### WORK INSTRUCTIONS
The answer must consist of each line below that contains the word "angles", copied in full.

### DATASET EXTRACT
########################################

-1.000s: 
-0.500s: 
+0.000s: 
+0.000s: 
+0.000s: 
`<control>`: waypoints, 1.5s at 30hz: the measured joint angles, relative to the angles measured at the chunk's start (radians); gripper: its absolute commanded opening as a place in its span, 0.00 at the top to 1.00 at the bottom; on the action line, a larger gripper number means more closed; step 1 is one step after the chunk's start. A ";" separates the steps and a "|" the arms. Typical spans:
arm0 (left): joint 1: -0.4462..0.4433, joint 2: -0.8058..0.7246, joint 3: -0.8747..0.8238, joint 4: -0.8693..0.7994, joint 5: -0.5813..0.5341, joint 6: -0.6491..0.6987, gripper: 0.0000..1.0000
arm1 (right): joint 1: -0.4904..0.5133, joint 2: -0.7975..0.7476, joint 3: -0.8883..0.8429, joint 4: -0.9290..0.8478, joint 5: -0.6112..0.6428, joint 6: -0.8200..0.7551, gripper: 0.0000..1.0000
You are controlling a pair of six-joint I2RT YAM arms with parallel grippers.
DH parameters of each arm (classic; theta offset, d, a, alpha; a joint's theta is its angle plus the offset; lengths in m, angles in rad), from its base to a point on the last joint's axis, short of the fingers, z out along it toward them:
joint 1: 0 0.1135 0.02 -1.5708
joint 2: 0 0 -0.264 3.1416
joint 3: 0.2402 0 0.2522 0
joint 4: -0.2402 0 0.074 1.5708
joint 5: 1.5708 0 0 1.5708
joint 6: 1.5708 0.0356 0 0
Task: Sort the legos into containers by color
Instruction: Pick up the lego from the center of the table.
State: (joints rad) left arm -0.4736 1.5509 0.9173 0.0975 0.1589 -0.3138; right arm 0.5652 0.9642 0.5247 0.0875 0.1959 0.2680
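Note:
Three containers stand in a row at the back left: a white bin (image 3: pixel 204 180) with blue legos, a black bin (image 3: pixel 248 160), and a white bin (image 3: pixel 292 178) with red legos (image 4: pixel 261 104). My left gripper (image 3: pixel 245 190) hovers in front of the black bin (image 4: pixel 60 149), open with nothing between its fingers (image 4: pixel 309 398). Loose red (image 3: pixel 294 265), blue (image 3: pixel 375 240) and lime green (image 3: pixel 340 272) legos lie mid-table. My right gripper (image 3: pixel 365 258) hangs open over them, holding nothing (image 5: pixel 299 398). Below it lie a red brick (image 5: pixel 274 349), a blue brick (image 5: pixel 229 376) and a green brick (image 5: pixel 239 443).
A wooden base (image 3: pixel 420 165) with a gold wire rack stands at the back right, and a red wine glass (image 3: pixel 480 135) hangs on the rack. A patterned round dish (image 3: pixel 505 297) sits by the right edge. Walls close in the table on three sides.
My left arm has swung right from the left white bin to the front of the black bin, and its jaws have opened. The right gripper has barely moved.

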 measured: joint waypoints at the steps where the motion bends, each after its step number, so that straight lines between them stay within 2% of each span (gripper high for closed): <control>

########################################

### WRITTEN SOLUTION
`<control>`: waypoints, 1.5s at 30hz: the measured joint angles, relative to the angles measured at the chunk's start (radians); gripper: its absolute commanded opening as a place in its span, 0.00 at the top to 1.00 at the bottom; on the action line, a larger gripper number means more closed; step 1 is one step after the chunk's start. A ";" separates the steps and a "|" the arms. Typical spans:
DH parameters of each arm (classic; theta offset, d, a, alpha; a joint's theta is its angle plus the offset; lengths in m, angles in rad), from its base to a point on the last joint's axis, short of the fingers, z out along it toward them:

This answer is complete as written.